__Work item__. Which lines below fall between the one containing "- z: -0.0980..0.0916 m" and the one containing "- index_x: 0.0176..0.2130"? Repeat them exactly, counting both of those lines, and add nothing else.
******************************
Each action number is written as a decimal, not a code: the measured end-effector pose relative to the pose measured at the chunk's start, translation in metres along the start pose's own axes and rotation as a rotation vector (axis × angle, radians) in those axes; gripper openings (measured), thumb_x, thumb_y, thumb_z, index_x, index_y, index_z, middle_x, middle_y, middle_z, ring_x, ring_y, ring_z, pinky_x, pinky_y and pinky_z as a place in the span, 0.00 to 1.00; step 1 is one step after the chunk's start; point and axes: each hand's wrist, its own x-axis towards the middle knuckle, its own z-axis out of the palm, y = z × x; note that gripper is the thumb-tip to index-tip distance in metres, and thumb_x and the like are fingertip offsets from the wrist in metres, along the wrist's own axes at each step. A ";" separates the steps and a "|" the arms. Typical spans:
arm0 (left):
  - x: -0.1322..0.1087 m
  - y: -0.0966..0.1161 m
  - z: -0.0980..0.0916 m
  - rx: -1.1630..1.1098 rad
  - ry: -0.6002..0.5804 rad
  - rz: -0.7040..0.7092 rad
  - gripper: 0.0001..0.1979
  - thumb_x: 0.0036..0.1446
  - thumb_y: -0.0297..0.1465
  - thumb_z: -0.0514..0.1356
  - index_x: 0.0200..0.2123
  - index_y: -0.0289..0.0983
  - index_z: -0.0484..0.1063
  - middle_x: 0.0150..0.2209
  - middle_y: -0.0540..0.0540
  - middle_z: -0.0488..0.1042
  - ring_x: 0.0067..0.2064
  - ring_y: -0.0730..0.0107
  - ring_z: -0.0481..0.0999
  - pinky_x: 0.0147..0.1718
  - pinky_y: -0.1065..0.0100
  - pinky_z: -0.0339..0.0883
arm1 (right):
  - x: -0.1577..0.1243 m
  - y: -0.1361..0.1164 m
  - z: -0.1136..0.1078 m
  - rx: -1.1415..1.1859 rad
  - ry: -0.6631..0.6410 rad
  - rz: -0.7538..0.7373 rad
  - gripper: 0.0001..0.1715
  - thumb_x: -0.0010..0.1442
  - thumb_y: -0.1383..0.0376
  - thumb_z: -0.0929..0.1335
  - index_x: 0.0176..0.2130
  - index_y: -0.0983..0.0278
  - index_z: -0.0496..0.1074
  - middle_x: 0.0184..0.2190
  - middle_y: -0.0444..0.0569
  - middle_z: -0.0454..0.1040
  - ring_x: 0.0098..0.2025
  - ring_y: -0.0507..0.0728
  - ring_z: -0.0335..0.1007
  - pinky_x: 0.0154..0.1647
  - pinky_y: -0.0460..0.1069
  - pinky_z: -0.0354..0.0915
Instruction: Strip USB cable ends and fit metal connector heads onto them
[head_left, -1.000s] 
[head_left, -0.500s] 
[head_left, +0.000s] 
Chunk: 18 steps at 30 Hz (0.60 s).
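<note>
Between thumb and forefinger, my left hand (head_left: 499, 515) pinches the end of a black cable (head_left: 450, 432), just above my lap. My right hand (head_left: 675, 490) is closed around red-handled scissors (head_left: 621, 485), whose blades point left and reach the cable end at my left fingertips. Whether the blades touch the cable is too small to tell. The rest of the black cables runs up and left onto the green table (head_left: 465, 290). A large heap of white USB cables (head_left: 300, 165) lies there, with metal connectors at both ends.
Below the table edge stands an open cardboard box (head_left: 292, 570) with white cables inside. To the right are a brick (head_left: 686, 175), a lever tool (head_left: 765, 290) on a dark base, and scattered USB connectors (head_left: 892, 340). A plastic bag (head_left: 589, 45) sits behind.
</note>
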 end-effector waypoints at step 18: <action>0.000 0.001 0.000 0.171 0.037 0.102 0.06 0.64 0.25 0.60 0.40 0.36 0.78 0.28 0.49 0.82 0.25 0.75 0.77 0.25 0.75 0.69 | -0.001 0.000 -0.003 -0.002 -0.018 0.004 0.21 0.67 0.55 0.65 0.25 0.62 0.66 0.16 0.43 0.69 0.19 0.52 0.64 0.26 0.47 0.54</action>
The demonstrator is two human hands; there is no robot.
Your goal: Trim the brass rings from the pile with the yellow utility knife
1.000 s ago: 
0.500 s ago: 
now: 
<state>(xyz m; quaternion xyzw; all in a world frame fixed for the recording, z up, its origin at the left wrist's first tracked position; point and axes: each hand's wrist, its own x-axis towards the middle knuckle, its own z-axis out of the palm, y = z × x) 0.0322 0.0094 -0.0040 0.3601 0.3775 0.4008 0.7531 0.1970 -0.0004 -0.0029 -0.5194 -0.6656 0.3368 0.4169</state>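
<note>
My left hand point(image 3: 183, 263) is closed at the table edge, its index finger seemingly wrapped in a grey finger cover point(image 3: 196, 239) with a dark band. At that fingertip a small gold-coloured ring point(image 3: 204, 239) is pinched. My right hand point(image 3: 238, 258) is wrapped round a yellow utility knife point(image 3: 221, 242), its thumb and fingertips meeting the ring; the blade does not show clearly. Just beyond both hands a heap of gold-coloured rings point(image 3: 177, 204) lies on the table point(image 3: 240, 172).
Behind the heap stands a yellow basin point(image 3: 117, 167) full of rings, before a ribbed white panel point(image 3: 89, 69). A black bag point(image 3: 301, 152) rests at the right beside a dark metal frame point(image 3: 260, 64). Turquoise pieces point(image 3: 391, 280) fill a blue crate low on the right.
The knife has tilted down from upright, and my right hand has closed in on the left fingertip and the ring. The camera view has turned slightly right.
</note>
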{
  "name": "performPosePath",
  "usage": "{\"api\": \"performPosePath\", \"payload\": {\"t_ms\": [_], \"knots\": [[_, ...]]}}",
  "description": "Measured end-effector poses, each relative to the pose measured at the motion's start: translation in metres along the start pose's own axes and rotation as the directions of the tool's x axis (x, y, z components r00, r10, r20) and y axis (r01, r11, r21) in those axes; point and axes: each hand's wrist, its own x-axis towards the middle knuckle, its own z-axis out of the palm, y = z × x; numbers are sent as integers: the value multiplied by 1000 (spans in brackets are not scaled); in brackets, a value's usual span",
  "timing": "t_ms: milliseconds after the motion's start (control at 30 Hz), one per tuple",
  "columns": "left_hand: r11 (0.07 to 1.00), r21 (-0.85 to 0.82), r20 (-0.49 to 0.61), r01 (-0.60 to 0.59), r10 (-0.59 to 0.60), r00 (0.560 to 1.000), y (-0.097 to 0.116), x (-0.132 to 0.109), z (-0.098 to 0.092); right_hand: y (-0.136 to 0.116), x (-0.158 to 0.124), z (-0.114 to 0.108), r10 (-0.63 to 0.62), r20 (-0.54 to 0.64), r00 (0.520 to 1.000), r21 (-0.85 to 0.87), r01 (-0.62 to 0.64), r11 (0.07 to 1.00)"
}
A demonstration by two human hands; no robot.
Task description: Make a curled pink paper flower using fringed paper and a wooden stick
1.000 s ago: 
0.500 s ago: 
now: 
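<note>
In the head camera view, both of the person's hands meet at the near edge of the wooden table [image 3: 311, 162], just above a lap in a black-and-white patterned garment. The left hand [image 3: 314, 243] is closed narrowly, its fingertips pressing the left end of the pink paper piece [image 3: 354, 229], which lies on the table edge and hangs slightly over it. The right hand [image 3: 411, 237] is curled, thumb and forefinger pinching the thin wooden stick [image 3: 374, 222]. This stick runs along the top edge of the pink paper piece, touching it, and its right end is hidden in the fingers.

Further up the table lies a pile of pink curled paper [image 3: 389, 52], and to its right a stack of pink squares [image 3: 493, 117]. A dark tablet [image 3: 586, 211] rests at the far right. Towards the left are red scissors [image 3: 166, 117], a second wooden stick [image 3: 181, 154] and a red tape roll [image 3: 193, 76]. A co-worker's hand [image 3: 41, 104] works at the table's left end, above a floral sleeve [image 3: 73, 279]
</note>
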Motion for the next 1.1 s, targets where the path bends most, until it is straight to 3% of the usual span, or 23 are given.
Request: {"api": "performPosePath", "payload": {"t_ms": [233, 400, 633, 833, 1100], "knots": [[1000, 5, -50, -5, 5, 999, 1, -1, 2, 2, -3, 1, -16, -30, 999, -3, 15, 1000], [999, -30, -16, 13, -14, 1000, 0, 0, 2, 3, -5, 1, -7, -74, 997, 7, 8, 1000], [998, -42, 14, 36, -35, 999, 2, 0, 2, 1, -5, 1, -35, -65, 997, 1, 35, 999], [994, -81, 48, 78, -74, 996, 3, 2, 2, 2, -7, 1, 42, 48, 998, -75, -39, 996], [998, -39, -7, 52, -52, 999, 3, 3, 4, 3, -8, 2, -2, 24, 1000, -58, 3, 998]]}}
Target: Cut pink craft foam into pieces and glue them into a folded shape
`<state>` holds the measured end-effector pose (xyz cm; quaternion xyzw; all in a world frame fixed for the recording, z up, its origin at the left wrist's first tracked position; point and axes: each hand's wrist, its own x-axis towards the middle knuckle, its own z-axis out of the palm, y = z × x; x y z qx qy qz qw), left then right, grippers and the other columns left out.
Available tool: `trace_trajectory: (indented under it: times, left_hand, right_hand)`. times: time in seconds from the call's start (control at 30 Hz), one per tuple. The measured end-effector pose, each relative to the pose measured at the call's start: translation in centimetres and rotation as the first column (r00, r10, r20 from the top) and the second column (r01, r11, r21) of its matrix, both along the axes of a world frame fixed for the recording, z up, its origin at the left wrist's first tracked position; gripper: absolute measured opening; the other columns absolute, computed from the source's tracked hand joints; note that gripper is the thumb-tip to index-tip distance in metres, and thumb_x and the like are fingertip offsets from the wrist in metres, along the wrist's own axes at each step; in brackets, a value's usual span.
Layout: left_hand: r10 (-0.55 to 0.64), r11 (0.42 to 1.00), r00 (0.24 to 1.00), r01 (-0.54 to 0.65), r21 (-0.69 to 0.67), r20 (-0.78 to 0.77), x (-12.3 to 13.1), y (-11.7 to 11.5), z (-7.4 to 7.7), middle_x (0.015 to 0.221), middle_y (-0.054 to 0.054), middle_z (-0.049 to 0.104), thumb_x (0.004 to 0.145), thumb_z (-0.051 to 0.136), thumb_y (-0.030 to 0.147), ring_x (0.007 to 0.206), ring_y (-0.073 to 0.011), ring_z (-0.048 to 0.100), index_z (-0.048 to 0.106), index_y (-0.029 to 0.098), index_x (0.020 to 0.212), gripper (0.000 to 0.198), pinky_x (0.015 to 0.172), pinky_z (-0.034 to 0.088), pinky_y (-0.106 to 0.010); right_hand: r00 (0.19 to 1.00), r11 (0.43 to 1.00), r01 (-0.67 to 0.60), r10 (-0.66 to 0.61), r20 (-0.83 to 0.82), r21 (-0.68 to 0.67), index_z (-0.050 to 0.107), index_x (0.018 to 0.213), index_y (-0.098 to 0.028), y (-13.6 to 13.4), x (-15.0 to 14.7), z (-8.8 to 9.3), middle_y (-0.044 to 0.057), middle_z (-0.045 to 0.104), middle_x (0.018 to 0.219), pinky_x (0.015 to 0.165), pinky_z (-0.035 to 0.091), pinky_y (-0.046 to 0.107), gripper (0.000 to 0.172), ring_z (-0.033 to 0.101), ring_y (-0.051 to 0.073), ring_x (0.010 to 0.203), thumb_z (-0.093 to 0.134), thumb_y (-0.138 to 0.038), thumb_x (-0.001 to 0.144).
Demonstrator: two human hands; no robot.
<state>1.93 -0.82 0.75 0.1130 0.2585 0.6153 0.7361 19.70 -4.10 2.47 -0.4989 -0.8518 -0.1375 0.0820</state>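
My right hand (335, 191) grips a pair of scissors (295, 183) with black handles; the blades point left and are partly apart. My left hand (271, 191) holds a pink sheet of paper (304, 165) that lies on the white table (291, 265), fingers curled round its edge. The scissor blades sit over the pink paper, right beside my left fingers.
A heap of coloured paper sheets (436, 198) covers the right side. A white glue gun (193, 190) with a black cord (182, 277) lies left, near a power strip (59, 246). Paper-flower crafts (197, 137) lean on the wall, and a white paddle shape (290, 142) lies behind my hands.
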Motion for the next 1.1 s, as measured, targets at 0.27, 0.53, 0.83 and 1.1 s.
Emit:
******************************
__Task output__.
  - z: -0.0980..0.0916 m
  - rx: -1.1630..1.1098 rad
  - ry: -0.6002..0.5804 rad
  - rz: -0.7040..0.7092 rad
  - gripper: 0.0001..0.1979
  - thumb_x: 0.0036..0.1446
  - thumb_y: -0.0297..0.1465
  - thumb_z: -0.0514..0.1356
  - index_x: 0.0200..0.2123
  - index_y: -0.0289..0.0983
  - index_z: -0.0484..0.1063
  - middle_x: 0.0150..0.2209
  - middle_y: -0.0540..0.0540
  - middle_z: -0.0488..0.1042
  - ring_x: 0.0067..0.2064
  - ring_y: -0.0730..0.0107
  - ring_z: -0.0481..0.0999
  - pinky_x: 0.0147..0.1718
  - pinky_y: -0.1065..0.0100
  - pinky_z: -0.0339..0.0883
arm1 (right):
  - x: -0.1577..0.1243 m
  - y: -0.1361..0.1164 m
  - z: -0.1136..0.1078 m
  - rx: -1.1415..1.1859 rad
  - ry: -0.6631..0.6410 rad
  - rz: -0.7538..0.7373 rad
  - gripper: 0.0001..0.1715
  - thumb_x: -0.0010..0.1442
  - thumb_y: -0.1383..0.0376
  - thumb_z: -0.0929..0.1335
  - index_x: 0.0176..0.2130

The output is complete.